## What to do
Below are records; count the lines that hold the string "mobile" and give only the count.

## Data records
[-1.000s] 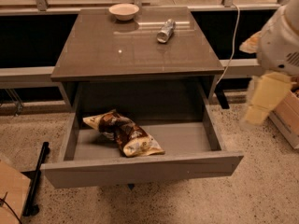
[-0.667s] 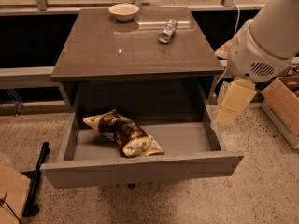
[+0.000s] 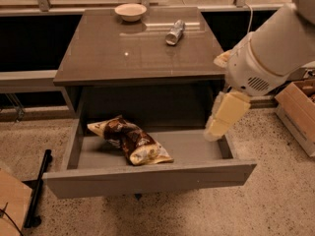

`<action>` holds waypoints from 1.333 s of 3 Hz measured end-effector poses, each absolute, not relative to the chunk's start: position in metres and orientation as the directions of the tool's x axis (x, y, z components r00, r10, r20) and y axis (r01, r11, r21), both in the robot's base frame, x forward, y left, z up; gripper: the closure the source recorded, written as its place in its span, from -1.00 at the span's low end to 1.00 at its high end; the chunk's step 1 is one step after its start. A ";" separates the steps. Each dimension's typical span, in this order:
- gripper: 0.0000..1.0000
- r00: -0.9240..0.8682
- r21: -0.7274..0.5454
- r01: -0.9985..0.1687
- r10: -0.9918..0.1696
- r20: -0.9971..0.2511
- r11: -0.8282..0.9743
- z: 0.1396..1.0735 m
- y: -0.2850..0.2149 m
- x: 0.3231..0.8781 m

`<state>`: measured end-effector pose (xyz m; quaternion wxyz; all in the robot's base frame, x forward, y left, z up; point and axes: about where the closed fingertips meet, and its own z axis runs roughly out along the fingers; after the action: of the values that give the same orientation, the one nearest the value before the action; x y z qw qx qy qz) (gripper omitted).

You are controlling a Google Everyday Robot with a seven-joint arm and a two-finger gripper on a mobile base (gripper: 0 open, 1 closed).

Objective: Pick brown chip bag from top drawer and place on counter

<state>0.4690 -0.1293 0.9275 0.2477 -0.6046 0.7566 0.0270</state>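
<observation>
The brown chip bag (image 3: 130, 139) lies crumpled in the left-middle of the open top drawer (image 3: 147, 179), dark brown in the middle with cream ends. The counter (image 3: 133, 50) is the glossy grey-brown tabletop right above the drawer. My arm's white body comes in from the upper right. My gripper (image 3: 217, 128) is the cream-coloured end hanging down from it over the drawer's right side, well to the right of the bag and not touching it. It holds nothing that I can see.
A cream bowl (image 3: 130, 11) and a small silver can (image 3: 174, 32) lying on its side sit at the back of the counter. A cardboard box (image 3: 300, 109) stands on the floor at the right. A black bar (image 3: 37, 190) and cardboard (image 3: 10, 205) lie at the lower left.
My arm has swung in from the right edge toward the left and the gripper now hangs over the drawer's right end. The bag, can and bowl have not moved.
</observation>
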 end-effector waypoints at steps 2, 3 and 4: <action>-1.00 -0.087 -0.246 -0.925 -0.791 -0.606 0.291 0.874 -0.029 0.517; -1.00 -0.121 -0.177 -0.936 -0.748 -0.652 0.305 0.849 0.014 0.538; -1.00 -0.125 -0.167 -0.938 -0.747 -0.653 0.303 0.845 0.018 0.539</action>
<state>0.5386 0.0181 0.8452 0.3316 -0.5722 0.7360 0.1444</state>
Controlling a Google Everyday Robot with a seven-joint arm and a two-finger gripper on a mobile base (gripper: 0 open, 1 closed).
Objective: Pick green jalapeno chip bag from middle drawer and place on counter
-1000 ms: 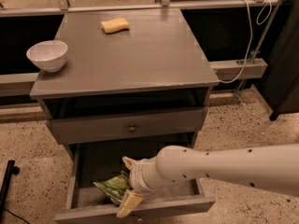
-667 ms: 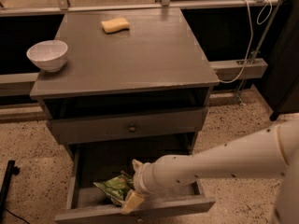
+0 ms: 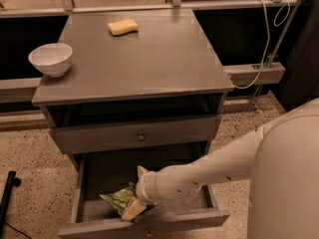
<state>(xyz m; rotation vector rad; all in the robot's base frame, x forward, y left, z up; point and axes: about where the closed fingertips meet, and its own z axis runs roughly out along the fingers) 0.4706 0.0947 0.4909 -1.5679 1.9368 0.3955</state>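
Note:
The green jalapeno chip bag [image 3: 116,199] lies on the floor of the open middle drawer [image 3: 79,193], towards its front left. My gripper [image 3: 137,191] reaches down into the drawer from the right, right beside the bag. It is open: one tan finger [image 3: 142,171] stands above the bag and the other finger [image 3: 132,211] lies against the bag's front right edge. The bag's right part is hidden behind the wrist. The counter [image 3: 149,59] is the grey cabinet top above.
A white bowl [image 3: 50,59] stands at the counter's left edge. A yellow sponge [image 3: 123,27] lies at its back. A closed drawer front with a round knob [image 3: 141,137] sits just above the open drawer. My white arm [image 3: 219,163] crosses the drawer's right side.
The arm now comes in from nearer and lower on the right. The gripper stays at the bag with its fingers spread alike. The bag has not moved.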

## Answer to this problem
2